Come ha osservato Nicola Pedde, direttore dell’Institute of Global Studies, alla trasmissione della Radiotelevisione Svizzera Seidisera, la politica iraniana è polarizzata tra due posizioni. Da un lato, la prima generazione, espressione clericale della rivoluzione del 1979, attualmente al governo e più propensa alla via diplomatica; dall’altro, la seconda generazione, l’apparato dei Pasdaran che controlla le leve a livello economico e istituzionale, incline a risposte più aggressive e radicali, rafforzate dalla volontà di disimpegno americano e della sovraesposizione israeliana.
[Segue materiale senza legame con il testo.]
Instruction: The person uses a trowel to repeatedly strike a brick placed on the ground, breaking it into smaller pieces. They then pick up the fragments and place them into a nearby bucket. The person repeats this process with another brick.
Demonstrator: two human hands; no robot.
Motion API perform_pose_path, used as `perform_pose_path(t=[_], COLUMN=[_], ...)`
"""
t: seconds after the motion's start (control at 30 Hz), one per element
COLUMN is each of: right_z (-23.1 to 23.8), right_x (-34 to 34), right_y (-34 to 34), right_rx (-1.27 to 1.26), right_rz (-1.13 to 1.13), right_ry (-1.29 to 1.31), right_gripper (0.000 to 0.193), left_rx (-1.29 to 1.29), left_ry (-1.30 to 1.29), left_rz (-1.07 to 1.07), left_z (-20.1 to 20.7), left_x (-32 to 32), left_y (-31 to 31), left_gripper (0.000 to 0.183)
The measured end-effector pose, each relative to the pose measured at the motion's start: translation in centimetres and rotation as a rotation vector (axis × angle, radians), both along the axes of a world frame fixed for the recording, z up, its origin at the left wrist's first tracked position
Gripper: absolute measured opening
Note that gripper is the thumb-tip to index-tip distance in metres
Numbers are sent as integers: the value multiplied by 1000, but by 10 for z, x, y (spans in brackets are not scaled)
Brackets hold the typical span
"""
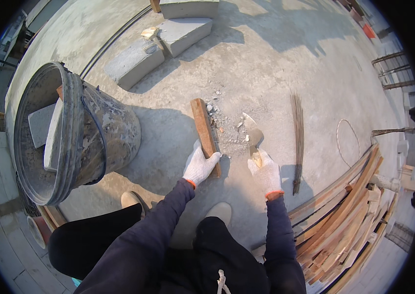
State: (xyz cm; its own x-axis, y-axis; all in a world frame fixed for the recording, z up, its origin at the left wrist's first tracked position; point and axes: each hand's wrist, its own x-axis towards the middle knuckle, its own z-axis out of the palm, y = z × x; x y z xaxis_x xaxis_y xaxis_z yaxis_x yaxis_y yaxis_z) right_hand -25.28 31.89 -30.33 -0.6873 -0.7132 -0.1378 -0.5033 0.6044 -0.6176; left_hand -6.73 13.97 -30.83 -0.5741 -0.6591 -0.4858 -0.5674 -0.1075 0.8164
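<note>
My left hand (199,164), in a white knit glove, is closed round the lower end of a short wooden batten (203,122) on the concrete floor. In my right hand (265,174), also gloved, is the pale handle of a small trowel (254,134), its metal blade pointing away from me. Between batten and trowel lies a patch of grey rubble (229,125), loose crumbs and small chips. The batten stands along the left edge of this rubble.
A dirty bucket (114,132) with block pieces inside lies tipped at the left. Grey blocks (136,63) sit farther off. Thin metal rods (297,142) lie at the right, near a wire loop (348,142) and a pile of wooden strips (344,220).
</note>
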Motion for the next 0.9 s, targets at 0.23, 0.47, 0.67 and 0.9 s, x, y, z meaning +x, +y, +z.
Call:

Quest’ultimo è un altro tema cruciale nella futura definizione degli assetti mediorientali: Tel Aviv ha aperto molti fronti, senza riuscire ancora a mettere in archivio alcuna pratica. Se uno stato di guerra prolungato favorisce Benjamin Netanyahu, incollandolo alla sua poltrona, il logoramento economico e sociale può giocare brutti scherzi alla tenuta complessiva dello Stato ebraico. Con conseguenze al momento imprevedibili.